Doctor of Philosophy

Major

Physics

Major Professor

Takeshi Egami

Committee Members

Stephen Nagler, David Mandrus, Steven Johnston

Abstract

The world presents many natural and man-made crises and challenges that require scientific solutions. Condensed matter physics is one of the most influential and solution oriented disciplines in science. The field saw a significant rise in popularity especially during the past century as mankind enters the Information Age, when energy and computing related technologies become ubiquitous. This technological progress has been driven by efforts from scientists and engineers, through the synthesis, understanding, and implementation of new materials. Condensed matter physicists strive to solve puzzles at the frontier of material research. In the 21st century we have many advance tools at our disposal to help evaluate and solve these puzzles. For this thesis we focus on the forefront techniques of neutron scattering, along with other experimental methods to explore three frontier problems in condensed matter physics. The first problem is the investigation of phase transitions in Ru/Fe [Ruthenium/Iron] substituted PrFeAsO [Praseodymium Iron Arsenic Oxide]. PrFeAsO belongs to the 1111 family of iron pnictides, in which superconductivity can usually be induced by suppressing the magnetic and structural transitions via carrier doping. We have used neutron powder diffraction to investigate the effect of isoelectronic substitution on these transitions in PrFeAsO. Second is the study of the helimagnetic ordering in Cr [Chromium] doped FeGe [Iron Germanide]. Both CrGe [Chromium Germanide] and FeGe are in the B20 cubic structure, where CrGe exhibits no long range magnetic order down to at least 2 K, FeGe orders helimagnetically at 280 K with a periodicity of 700 Angstroms.
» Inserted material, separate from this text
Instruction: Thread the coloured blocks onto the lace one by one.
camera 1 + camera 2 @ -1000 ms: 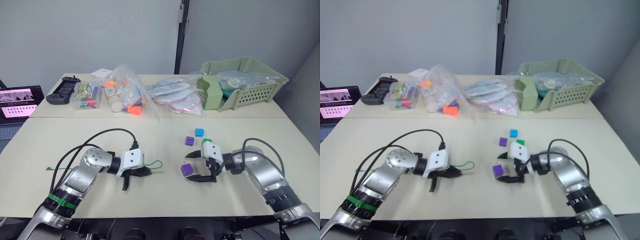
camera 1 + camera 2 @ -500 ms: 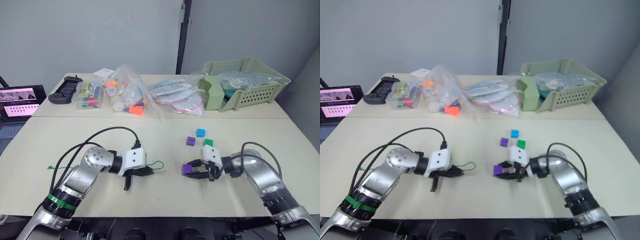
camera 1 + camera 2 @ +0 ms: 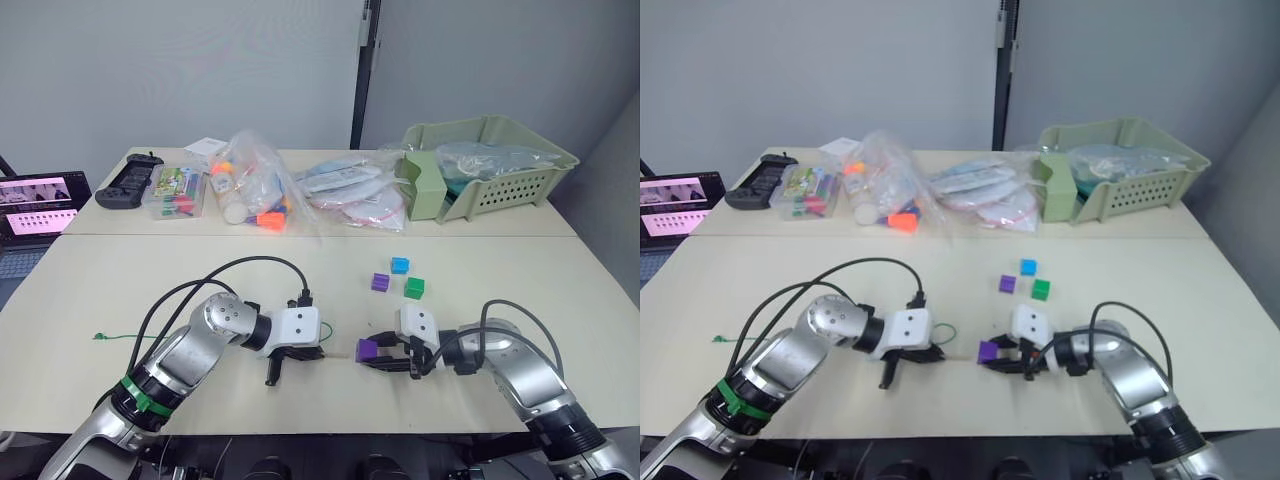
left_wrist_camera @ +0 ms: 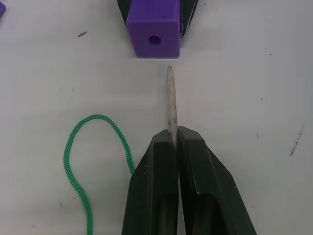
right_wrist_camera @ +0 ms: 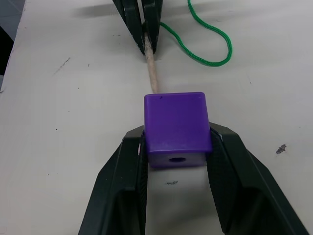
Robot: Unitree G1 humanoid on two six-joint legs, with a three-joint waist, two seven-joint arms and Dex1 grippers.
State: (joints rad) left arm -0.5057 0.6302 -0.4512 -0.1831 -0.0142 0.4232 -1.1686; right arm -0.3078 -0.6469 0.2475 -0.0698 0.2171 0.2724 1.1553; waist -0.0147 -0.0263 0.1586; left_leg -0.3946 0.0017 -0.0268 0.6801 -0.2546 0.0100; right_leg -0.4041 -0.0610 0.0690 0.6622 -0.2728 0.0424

We use small angle neutron scattering to study the Cr doping dependence of helimagnetism in FeGe. Finally, we examine the lattice dynamics in rocksalt structure compounds UC [Uranium Carbide] and US [Uranium Sulfide]. A recent inelastic neutron scattering experiment revealed quantum harmonic oscillator behavior of N [Nitrogen] atoms in UN [Uranium Nitride]. We deduce that other uranium rocksalts should also exhibit such behaviors. We use inelastic neutron scattering to extend the study on quantum harmonic oscillations in uranium rock salts.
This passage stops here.